▸ Recorded data
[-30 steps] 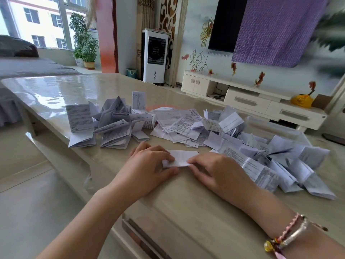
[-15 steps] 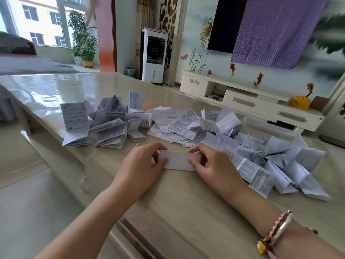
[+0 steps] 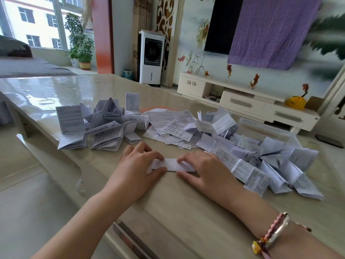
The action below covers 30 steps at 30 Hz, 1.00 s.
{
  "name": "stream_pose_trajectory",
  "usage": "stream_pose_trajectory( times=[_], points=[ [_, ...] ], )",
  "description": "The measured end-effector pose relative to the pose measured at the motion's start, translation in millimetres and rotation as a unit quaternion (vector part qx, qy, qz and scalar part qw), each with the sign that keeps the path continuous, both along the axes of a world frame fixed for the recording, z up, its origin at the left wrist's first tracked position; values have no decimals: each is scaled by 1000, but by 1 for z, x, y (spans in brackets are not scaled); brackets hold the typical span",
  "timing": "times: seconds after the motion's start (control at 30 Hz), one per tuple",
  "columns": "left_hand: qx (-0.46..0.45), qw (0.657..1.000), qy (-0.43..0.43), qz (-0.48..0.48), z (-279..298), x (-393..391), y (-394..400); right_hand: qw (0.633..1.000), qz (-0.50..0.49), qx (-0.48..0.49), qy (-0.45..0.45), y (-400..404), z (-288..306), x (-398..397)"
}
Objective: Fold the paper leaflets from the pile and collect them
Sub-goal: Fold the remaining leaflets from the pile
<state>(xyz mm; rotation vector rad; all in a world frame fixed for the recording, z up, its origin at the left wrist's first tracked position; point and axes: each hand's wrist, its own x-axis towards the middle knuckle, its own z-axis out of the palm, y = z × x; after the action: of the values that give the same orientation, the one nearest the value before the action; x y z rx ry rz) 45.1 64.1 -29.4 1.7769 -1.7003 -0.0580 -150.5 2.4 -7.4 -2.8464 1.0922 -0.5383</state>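
A narrow white leaflet [image 3: 172, 164] lies flat on the beige table [image 3: 186, 212] in front of me, with a crease down its middle. My left hand [image 3: 138, 172] pinches its left end between thumb and curled fingers. My right hand [image 3: 203, 171] holds its right end the same way, fingertips on top and thumb along the near edge. Behind and to the right spreads a pile of loose leaflets [image 3: 242, 146]. A group of folded leaflets [image 3: 97, 128] sits at the left.
A clear plastic box [image 3: 268, 128] stands behind the pile at the right. The table's left edge [image 3: 56, 165] drops to the floor beside my left arm. A white TV cabinet [image 3: 242, 101] and an air cooler [image 3: 152, 57] stand beyond the table.
The leaflet was turned and folded from a wider sheet into a narrow strip. Both hands shifted along it and now pinch its two ends.
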Motion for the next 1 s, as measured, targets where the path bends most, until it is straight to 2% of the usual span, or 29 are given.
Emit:
stream_pose_trajectory(
  times=[0.2,0.37,0.43,0.53,0.67,0.8,1.0],
  points=[
    [-44,999,-1,15,1,-2,0,995,-10,-91,36,4,3,2],
    [-57,997,31,-37,3,-7,-1,990,-30,-132,41,4,3,7],
    [-51,997,30,-45,1,-8,-1,993,-22,-108,34,3,1,6],
    [-54,997,43,-44,3,-9,-1,998,6,-56,-30,1,-1,4],
    [-65,989,107,-79,10,-16,-2,994,45,-4,-103,3,-3,3],
    [-67,971,190,-131,15,-25,0,977,44,85,-191,6,-1,3],
    [-45,964,242,-102,16,-22,-1,948,14,173,-267,10,5,5]
  ],
)
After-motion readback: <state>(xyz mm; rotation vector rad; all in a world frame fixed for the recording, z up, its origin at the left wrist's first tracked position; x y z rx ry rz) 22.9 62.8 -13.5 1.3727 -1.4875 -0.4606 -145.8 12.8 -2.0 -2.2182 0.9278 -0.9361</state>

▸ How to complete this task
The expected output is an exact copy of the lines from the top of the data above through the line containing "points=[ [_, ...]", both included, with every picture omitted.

▸ Solution to this exercise
[-30 steps] 
[-15 steps] 
[+0 steps] 
The action below covers 30 steps at 30 Hz, 1.00 s.
{
  "name": "stream_pose_trajectory",
  "usage": "stream_pose_trajectory( times=[_], points=[ [_, ...] ], )",

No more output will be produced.